The halfway milestone: the transfer thesis

The halfway milestone: the transfer thesis

Welcome to blog post number two of my new feature “PhD SOS”. To start this off I wrote my top 10 survival tips for a PhD – go check that out if you haven’t seen it already! This feature will now be focussed on various aspects to the PhD, going into more depth, and I’ll be giving out some useful advice for you researchers out there. Not a scientist? Some of these tips could be of use to your job or studies, so don’t run away just yet!

I’ve been busy brainstorming ideas for this feature and trying to decide what my next post would be. I was umm-ing and aah-ing for a while, but then it became clear. Last week I was working in the office analysing my very pretty multi-coloured fluorescent images of muscle cells, and I soon discovered that quite a few fellow PhD students are in the process of doing their transfer thesis. One friend was messaging me about the stress of balancing lab work vs. trying to get the report written. Another friend asked to look at my report for structural/writing style inspiration as she’s starting to write hers now. A guy from a different research group was submitting his final draft to his supervisors and another girl in the office was getting her final printed copies bound ready to give to her examiners. It therefore seemed the perfect opportunity to dish out some advice and pointers on how to get it done.

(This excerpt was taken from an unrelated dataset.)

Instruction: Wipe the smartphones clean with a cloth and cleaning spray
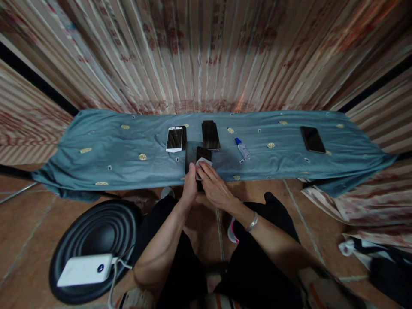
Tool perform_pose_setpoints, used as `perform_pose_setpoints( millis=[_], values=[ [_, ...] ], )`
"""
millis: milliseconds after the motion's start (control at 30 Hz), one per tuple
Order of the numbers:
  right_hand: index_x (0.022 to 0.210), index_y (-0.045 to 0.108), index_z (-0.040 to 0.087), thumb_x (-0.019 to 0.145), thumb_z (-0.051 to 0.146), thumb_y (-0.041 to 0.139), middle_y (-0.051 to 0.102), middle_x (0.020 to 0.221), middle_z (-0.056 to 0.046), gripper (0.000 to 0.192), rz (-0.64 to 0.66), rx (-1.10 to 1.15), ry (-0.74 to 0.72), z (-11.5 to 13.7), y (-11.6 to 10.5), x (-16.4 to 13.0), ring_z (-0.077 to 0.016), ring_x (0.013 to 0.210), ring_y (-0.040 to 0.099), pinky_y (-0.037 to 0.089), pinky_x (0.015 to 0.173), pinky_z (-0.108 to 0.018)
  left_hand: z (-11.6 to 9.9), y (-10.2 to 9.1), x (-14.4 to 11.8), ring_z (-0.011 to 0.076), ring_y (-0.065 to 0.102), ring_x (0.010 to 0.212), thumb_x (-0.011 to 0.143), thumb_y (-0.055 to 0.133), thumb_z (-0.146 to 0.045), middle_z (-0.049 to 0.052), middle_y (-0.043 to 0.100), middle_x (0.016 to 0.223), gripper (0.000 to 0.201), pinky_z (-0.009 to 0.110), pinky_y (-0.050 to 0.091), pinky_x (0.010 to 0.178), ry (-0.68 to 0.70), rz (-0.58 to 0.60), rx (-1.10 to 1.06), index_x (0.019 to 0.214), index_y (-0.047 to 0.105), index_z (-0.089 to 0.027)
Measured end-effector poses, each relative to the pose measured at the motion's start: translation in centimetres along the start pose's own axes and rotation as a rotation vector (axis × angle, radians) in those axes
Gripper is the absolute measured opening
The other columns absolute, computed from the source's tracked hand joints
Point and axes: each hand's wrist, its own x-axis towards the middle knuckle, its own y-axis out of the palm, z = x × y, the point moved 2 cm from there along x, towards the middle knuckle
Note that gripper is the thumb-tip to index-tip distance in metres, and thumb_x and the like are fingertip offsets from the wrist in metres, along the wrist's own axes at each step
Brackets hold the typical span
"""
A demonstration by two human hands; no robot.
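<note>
Black phone [202, 153]: lies at the near edge of the teal cloth [96, 150], its lower end hidden under the hands. A small white wipe [201, 162] rests on its screen.

Right hand [215, 185]: fingers extended and nearly flat, fingertips pressing the wipe against the phone; forearm runs in from lower right, a silver bracelet [252, 222] at the wrist.

Left hand [189, 186]: loosely curled round the phone's left edge, thumb up along it; how tightly it grips cannot be told.

Beyond, on the cloth: white phone [174, 139], dark phone [210, 135], small spray bottle [243, 149], another dark phone [312, 139] well apart to the right.

On the floor, lower left: white power bank [85, 270] on a black ribbed disc [96, 231].
</note>
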Motion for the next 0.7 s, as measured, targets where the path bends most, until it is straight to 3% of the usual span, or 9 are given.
perform_pose_setpoints(
  millis=[167,500,700],
  values=[
    [0.155,0.029,0.013,0.090,0.004,0.035,0.036,0.157,-0.016,0.065,0.000,-0.003,0.010,-0.3,-0.6,0.3,-0.0255,0.150,0.024,0.032,0.121,-0.050,0.0,0.4,-0.2,0.0225,0.058,0.127,0.091,0.046,-0.058,0.008,0.071,0.123,0.053,0.035,0.036,0.115,0.031,0.017,-0.024,0.113,0.071,-0.016],
    [0.152,0.032,0.006,0.096,0.010,0.034,0.037,0.155,-0.021,0.056,-0.002,-0.024,-0.081,1.2,0.5,-0.6,-0.0268,0.152,0.020,0.032,0.120,-0.053,-0.9,-0.6,0.1,0.0228,0.058,0.126,0.093,0.041,-0.061,0.007,0.074,0.115,0.057,0.033,0.040,0.112,0.032,-0.030,0.023,0.111,0.072,-0.016],
    [0.152,0.032,0.009,0.094,0.007,0.034,0.039,0.155,-0.019,0.058,0.012,-0.030,-0.054,0.5,-0.2,-0.3,-0.0256,0.151,0.024,0.033,0.120,-0.051,-0.5,-0.3,0.0,0.0233,0.061,0.121,0.092,0.041,-0.063,0.008,0.075,0.109,0.059,0.035,0.042,0.110,0.038,-0.012,0.070,0.107,0.072,-0.015]
  ],
)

The transfer/upgrade – what is it?

What is a transfer thesis I hear you say? So in the UK a PhD takes 3-4 years and at The University of Southampton we have a halfway report named the transfer thesis. It’s exactly how it sounds, a report based on our current findings 18-24 months into the PhD journey.  Once the report is written we have a viva (oral examination) which involves two examiners from the university questioning us on what we’ve done. It’s a big milestone for us and can seem like a mountain of a task to complete, and complete well. This comes with some stress!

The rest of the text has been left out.